General information
- Location: Puttur, Tirupati, Andhra Pradesh India
- Coordinates: 13°27′N 79°33′E﻿ / ﻿13.45°N 79.55°E
- System: Indian Railways station
- Owner: Indian Railways
- Operator: Indian Railways
- Line: Gudur–Renigunta–Arakkonam branch line;
- Platforms: 3
- Tracks: 5 ft 6 in (1,676 mm) broad gauge

Construction
- Structure type: Standard (on ground)
- Accessible: Disabled access

Other information
- Station code: PUT

Services
| Preceding station | Indian Railways |  |  | Following station |
| Taduku towards |  | Southern Railway zoneGudur–Renigunta–Arakkonam branch line |  | Vepagunta towards |

= Puttur railway station =

Railway station in Andhra Pradesh, India

Puttur railway station (station code: PUT) is a station in the Southern Railway zone of the Indian Railways in Puttur, Tirupati district, Andhra Pradesh. It is situated on Chennai–Gudur–Renigunta line.

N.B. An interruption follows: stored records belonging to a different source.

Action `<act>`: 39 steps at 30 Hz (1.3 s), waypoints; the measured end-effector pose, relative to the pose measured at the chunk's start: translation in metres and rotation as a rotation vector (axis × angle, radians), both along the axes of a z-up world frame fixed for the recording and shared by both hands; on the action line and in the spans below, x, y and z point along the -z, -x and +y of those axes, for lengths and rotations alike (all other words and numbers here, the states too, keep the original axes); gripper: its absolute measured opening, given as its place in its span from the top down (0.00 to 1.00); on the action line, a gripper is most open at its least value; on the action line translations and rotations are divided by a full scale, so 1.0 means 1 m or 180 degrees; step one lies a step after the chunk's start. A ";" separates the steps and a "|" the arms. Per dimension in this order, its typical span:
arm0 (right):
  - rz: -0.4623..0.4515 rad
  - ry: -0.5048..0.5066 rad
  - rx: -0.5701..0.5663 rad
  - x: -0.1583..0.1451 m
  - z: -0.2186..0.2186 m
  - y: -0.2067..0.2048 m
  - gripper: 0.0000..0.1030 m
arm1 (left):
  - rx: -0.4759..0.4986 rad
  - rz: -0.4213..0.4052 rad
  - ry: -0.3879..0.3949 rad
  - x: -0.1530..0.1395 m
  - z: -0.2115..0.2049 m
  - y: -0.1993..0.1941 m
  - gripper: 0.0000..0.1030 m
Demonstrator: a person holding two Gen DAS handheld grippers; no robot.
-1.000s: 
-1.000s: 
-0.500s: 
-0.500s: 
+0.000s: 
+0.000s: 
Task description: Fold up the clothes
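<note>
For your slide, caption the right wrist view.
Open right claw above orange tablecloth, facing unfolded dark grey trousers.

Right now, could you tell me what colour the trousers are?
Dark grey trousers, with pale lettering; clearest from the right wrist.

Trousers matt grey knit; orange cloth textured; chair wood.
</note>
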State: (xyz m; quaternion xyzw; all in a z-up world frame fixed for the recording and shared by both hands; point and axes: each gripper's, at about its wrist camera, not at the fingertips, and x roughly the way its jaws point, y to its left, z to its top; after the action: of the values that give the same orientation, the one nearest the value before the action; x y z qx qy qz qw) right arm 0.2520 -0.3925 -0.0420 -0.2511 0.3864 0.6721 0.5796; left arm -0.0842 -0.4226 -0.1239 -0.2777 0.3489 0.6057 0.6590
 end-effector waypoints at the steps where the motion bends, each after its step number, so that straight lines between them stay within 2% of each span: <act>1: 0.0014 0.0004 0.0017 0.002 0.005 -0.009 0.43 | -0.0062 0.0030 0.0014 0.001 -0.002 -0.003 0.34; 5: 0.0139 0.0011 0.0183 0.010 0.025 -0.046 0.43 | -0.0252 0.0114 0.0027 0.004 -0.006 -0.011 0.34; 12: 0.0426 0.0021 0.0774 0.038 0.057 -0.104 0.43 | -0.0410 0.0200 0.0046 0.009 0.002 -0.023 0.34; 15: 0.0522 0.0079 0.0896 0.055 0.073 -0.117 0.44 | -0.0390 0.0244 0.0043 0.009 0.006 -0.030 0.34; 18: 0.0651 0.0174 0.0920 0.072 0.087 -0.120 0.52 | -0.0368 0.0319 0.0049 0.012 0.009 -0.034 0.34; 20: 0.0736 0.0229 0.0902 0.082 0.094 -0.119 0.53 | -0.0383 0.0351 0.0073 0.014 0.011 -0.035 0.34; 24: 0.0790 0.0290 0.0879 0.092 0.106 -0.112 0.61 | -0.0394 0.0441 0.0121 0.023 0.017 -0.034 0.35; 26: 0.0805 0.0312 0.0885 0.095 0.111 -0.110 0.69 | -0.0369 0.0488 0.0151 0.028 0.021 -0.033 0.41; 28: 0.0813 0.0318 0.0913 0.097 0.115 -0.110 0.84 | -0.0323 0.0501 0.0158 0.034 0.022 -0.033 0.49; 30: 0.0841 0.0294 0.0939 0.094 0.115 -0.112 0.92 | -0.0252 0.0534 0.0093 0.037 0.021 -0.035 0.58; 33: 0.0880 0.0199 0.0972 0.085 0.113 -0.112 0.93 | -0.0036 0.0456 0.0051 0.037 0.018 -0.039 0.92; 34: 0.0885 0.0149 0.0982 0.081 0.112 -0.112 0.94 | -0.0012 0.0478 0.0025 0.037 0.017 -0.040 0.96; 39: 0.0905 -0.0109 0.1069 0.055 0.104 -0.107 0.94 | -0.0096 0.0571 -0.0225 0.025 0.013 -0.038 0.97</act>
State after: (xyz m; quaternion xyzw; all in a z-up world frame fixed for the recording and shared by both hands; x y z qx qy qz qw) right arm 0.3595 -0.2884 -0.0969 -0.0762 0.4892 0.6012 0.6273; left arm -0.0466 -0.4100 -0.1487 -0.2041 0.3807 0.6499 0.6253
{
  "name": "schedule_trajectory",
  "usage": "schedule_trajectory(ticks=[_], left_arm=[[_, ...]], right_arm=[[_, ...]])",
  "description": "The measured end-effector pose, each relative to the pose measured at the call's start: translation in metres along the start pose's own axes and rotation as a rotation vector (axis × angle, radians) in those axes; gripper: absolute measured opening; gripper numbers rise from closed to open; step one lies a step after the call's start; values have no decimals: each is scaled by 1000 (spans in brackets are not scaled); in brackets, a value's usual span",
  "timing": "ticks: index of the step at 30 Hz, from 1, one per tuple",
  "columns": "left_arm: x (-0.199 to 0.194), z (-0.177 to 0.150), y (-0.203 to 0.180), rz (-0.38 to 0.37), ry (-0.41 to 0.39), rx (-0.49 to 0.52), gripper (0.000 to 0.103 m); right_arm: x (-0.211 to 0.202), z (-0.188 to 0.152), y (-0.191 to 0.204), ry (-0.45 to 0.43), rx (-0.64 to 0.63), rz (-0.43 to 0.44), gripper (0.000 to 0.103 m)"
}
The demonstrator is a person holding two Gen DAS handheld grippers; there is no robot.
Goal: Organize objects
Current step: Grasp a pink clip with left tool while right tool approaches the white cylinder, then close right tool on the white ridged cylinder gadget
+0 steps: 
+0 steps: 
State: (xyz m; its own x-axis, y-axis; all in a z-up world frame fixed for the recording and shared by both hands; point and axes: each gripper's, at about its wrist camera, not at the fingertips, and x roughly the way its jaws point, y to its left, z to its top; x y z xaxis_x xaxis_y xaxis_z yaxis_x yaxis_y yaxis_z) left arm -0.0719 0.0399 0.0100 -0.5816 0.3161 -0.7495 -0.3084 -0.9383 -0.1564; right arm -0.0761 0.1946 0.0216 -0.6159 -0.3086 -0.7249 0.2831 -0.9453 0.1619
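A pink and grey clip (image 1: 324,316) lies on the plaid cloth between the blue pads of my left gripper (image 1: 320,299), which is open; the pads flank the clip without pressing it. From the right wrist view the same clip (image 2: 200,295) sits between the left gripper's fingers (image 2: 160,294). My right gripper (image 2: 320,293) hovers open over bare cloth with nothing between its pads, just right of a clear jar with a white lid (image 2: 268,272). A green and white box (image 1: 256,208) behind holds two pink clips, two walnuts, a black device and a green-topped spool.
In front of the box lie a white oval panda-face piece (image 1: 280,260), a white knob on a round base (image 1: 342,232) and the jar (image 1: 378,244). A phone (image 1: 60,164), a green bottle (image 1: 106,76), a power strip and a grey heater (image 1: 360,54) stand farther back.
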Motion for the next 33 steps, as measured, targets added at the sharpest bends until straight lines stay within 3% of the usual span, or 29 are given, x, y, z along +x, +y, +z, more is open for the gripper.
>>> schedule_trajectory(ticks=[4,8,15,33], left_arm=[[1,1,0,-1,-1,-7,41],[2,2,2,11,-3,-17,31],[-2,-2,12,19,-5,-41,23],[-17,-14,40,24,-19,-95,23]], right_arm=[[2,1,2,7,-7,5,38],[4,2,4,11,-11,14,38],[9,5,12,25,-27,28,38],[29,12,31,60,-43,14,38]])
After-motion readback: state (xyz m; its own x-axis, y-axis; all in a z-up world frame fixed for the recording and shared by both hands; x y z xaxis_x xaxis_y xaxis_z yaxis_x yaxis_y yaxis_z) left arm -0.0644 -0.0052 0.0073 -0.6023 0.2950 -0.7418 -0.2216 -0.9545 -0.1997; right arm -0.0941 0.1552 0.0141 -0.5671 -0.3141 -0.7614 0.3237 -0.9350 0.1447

It is located on the Gudur–Chennai section comes under the jurisdiction of Chennai railway division. It is classified as a NSG-5 station (annual revenue less than 10 million rupees and less than 1 million passengers handled).

There are several trains to Tirupati, Chennai, Coimbatore, Hyderabad, Kurnool, Bengaluru, Mysuru, Hubballi which stops at Puttur railway station.